Interception of Benzo[a]pyrene-7,8-dione by UDP Glucuronosyltransferases (UGTs) in Human Lung Cells

[Image: see text] Polycyclic aromatic hydrocarbons (PAHs) are environmental and tobacco carcinogens. Proximate carcinogenic PAH trans-dihydrodiols are activated by human aldo-keto reductases (AKRs) to yield electrophilic and redox-active o-quinones. Interconversion among benzo[a]pyrene (B[a]P)-7,8-dione, a representative PAH o-quinone, and its corresponding catechol generates a futile redox-cycle with the concomitant production of reactive oxygen species (ROS). We investigated whether glucuronidation of B[a]P-7,8-catechol by human UDP glucuronosyltransferases (UGTs) could intercept the catechol in three different human lung cells. RT-PCR showed that UGT1A1, 1A3, and 2B7 were only expressed in human lung adenocarcinoma A549 cells. The corresponding recombinant UGTs were examined for their kinetic constants and product profile using B[a]P-7,8-catechol as a substrate. B[a]P-7,8-dione was reduced to B[a]P-7,8-catechol by dithiothreitol under anaerobic conditions and then further glucuronidated by the UGTs in the presence of uridine-5′-diphosphoglucuronic acid as a glucuronic acid group donor.
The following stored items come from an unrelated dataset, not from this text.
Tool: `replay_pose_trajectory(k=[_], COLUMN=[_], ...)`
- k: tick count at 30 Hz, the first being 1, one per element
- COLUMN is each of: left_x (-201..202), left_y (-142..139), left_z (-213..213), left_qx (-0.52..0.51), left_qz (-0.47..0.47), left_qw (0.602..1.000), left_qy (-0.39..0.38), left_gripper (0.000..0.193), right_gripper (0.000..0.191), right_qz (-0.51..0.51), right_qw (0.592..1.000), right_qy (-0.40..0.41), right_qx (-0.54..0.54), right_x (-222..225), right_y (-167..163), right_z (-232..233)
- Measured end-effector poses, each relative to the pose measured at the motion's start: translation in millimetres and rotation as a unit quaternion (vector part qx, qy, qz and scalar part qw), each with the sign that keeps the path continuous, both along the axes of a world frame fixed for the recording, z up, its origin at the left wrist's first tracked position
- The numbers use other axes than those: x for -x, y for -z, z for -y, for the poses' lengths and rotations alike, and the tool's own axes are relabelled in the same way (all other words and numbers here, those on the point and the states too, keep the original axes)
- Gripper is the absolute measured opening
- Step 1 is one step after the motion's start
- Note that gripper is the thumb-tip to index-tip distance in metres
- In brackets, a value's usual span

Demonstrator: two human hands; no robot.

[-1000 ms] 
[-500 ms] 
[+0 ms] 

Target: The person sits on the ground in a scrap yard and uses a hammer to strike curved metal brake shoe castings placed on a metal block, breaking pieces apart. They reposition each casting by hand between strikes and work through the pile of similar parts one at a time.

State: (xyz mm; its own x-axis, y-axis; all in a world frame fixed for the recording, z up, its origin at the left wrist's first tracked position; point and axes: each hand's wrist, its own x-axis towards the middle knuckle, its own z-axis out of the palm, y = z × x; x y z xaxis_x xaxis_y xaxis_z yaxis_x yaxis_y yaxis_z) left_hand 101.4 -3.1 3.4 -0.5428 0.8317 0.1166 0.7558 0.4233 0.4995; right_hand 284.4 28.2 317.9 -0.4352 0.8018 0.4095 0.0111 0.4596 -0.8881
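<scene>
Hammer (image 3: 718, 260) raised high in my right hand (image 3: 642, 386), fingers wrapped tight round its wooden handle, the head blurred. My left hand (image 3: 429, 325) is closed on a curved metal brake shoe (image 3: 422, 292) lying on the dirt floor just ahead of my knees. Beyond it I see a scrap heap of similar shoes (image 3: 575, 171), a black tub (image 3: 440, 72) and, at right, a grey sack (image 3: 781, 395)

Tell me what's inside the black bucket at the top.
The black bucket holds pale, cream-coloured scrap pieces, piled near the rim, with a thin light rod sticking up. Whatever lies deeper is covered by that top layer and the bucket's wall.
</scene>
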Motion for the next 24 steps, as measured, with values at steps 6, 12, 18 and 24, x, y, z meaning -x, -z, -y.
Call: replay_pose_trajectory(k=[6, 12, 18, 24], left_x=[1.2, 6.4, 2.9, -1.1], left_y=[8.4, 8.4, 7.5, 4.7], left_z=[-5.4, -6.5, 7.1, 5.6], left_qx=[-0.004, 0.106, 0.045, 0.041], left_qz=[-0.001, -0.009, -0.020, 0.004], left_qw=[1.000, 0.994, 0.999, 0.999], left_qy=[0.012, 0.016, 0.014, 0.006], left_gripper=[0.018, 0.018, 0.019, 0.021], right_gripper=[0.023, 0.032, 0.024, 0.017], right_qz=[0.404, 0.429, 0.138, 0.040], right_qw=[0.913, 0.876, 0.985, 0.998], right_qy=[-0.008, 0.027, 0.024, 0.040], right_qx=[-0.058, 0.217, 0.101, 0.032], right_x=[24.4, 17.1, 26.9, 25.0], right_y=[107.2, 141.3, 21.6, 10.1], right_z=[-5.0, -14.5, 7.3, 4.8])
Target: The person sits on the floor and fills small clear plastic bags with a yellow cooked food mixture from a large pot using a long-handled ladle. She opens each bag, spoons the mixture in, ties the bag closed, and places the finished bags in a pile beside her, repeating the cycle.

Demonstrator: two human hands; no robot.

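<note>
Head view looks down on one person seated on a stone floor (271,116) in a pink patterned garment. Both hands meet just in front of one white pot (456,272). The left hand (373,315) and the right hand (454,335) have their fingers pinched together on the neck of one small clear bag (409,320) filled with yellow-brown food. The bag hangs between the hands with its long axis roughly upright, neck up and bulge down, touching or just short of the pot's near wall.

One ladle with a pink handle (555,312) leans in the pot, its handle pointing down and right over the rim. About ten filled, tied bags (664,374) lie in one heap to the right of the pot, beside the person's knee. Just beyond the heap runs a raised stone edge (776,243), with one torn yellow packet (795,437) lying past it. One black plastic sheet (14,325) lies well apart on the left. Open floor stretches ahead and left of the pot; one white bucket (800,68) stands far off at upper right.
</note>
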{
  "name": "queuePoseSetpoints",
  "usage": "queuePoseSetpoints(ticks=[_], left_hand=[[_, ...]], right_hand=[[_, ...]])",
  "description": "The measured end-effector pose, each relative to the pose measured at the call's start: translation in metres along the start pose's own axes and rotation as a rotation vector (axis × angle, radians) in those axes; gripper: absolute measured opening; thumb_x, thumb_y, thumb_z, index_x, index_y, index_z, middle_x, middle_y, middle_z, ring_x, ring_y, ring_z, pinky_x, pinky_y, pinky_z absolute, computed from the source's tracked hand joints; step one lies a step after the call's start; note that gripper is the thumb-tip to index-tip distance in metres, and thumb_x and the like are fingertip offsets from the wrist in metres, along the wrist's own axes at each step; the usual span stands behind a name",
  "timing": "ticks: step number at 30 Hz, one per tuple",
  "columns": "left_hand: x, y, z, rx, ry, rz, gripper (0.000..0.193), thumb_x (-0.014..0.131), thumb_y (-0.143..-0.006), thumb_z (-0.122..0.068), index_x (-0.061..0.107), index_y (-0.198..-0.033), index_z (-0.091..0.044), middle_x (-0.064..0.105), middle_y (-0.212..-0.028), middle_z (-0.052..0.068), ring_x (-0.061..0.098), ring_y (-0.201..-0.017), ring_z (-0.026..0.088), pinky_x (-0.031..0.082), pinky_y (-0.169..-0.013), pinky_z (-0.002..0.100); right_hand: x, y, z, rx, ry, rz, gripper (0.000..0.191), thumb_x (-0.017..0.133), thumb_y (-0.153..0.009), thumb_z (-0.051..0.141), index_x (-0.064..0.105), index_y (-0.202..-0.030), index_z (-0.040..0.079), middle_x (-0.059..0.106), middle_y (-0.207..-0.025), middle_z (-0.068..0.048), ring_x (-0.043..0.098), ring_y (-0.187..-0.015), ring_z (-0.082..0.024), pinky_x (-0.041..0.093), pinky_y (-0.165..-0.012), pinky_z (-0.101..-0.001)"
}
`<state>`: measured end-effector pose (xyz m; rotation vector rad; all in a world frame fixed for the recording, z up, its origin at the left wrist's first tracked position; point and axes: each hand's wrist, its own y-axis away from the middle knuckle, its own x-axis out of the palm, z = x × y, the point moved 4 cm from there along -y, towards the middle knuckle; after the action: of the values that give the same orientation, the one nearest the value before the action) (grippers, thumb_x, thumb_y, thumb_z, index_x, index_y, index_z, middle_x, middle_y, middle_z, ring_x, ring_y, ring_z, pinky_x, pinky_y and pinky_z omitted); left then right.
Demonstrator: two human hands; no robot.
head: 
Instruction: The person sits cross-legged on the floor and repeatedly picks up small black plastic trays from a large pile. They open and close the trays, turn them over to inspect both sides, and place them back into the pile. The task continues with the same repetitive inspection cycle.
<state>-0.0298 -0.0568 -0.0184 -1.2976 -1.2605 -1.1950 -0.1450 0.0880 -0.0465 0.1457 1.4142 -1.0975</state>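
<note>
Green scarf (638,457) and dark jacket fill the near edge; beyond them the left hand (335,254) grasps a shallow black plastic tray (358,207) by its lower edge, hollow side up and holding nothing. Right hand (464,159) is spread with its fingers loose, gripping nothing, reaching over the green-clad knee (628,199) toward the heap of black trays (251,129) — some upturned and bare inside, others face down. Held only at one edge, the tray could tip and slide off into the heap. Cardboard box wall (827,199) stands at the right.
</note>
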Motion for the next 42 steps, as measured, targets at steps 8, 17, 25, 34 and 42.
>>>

UGT1A1 catalyzed the glucuronidation of B[a]P-7,8-catechol and generated two isomeric O-monoglucuronsyl-B[a]P-7,8-catechol products that were identified by RP-HPLC and by LC-MS/MS. By contrast, UGT1A3 and 2B7 catalyzed the formation of only one monoglucuronide, which was identical to that formed in A549 cells. The kinetic profiles of three UGTs followed Michaelis–Menten kinetics. On the basis of the expression levels of UGT1A3 and UGT2B7 and the observation that a single monoglucuronide was produced in A549 cells, we suggest that the major UGT isoforms in A549 cells that can intercept B[a]P-7,8-catechol are UGT1A3 and 2B7.